WHAT THE LAND REMEMBERS

4 -26 JULY

TRAFFIC JAM GALLERIES

187 William Street, Darlinghurst NSW 2010

This exhibition brings together a selection of paintings created over recent years, offering an introduction to Sue Smalkowski's ongoing engagement with the Australian landscape. Drawn from a number of previous exhibitions, these works reflect journeys across diverse environments and a sustained practice of observing, experiencing and responding to place.

Living on the South Coast of New South Wales and travelling widely throughout Australia, Smalkowski's work emerges from direct encounters with the natural world. Long walks, camping trips, sketchbooks filled beside rivers and among rocky outcrops, and hours spent immersed in the sounds, textures and rhythms of the landscape become the foundation for paintings that move beyond description.

While inspired by specific locations, these works are not intended as literal representations. Instead, they seek to capture something of the experience of being within the landscape—the sensation of vast open spaces, unfolding ranges and shifting light, as well as quieter moments of intimacy: reeds along a riverbank, mottled gums reflected in water, the scent of creek mist rising at dusk, or birdsong carried on a gentle breeze.

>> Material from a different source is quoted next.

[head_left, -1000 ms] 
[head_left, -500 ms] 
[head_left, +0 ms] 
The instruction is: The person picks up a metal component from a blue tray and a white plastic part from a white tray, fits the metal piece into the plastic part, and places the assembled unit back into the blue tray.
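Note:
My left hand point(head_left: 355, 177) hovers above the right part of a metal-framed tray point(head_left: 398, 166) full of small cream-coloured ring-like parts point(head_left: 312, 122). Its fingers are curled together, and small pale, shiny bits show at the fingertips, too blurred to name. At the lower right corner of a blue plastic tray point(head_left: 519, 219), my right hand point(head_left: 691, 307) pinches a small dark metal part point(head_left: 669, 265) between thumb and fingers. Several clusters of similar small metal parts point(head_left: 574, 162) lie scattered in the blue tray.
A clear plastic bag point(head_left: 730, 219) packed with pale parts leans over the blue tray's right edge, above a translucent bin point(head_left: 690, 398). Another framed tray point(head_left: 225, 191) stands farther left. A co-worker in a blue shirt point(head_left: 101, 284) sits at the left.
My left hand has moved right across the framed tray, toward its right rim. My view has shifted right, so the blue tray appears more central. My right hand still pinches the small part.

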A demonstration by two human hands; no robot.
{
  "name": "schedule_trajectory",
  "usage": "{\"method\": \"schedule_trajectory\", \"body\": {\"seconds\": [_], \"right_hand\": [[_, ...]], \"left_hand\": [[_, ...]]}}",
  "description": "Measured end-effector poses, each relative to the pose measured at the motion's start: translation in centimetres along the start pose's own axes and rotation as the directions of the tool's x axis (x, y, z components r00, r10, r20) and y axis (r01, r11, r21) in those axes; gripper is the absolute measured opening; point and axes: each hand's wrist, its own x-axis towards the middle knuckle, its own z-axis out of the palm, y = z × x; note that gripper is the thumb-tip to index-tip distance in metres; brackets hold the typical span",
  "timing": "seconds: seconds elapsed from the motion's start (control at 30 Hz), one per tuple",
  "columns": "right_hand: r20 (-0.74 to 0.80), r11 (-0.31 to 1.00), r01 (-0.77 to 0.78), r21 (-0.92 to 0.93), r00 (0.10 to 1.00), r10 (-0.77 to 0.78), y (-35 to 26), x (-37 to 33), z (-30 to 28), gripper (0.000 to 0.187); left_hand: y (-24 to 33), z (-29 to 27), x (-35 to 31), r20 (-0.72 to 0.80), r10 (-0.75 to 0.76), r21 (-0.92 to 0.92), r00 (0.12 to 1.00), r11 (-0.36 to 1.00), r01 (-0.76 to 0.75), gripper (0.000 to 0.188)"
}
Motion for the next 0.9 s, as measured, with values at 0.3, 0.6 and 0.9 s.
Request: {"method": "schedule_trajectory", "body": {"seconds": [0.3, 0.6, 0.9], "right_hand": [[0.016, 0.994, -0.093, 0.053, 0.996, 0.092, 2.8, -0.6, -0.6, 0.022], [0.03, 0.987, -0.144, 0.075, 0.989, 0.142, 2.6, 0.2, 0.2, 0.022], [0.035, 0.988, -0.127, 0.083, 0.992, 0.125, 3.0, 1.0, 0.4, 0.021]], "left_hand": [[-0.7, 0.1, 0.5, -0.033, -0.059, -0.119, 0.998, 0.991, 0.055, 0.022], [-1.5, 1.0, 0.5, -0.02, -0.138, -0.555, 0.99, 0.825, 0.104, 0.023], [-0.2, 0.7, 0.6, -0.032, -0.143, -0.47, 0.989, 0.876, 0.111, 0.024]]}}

Through layers of colour, line and gesture, the paintings become conversations with the land. Movement and stillness, vitality and calm, memory and observation coexist within abstract forms that invite the viewer to bring their own experiences and associations. The landscape is not presented as a fixed image but as something living, changing and deeply felt.

The title, What the Land Remembers, reflects an understanding of landscape as a repository of experience. Just as rooms may hold traces of those who have inhabited them, the land carries its own histories, rhythms and stories. These paintings are an attempt to listen, to observe, and to translate those impressions into a visual language of colour, texture and form.